Using low-cost PCBs (printed-circuit boards), you can easily design a board in a few hours with nearly any CAD packag (even the free ones). Most suppliers can fabricate a PCB with line width and spacing down to 0.006 in.
Make a quick-turnaround PCB for RF parts article tells that RF circuits usually need 50Ω traces for proper circuit operation. Parts get smaller, but the laws of physics don’t change. Thus, a microstrip trace on a 0.062-in.-thick standard prototype board that was calculated to be 0.11 in. wide 30 years ago is still 0.11 in. wide today. Many surface-mount parts are far smaller than their predecessors, so two-layer prototype boards for RF prototyping easily seem to be unsuitable for today’s small SMT (surface-mount-technology) parts.
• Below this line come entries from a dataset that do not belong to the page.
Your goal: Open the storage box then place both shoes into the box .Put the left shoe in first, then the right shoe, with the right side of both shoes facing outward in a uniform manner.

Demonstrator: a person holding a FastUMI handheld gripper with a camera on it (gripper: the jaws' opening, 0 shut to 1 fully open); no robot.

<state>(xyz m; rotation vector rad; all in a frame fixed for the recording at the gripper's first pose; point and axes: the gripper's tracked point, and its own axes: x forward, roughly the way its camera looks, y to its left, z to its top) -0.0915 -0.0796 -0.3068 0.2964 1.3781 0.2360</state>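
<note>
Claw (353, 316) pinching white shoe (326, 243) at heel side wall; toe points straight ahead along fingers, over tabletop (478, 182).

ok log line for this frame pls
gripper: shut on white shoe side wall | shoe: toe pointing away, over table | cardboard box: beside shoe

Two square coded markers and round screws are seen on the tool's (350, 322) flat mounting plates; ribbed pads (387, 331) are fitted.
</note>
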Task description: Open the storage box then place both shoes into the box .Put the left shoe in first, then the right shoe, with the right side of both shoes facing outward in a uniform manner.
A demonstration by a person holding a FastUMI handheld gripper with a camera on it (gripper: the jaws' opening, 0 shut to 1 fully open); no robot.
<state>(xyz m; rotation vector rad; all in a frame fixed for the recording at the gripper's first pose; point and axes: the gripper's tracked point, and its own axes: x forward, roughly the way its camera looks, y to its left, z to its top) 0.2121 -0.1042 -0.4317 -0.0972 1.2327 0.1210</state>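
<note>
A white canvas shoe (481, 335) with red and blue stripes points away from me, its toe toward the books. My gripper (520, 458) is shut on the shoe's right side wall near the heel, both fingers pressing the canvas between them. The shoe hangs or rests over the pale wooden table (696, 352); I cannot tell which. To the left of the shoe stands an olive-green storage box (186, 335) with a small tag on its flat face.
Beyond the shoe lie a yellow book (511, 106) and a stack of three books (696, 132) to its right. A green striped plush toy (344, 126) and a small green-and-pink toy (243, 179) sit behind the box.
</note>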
Make a quick-turnaround PCB for RF parts article tells also one promising alternative. You can use a CPWG (coplanar-waveguide-over-ground) structure to build 50Ω RF traces on PCBs. A CPWG structure lets you make the required trace width smaller than that of a microstrip structure. This approach is better than using a 0.11-in.-wide trace and is compatible with SMT-sized parts.
This is a good reminder that microstrip is just one of the techniques to use for microwave and other RF circuits. The advantages of coplanar waveguide are that active devices can be mounted on top of the circuit, like on microstrip. GCPW can provide extremely high frequency response. The main reason that CPW is not used is that there is a general lack of understanding of how to employ it within the microwave design community and a lot of CAD programs don’t support it.
There are on-line calculators for Coplanar Waveguide Calculator and Grounded Coplanar Waveguide. Coplanar Waveguides (both with and without ground) can be seen in use on modern electronics circuit boards.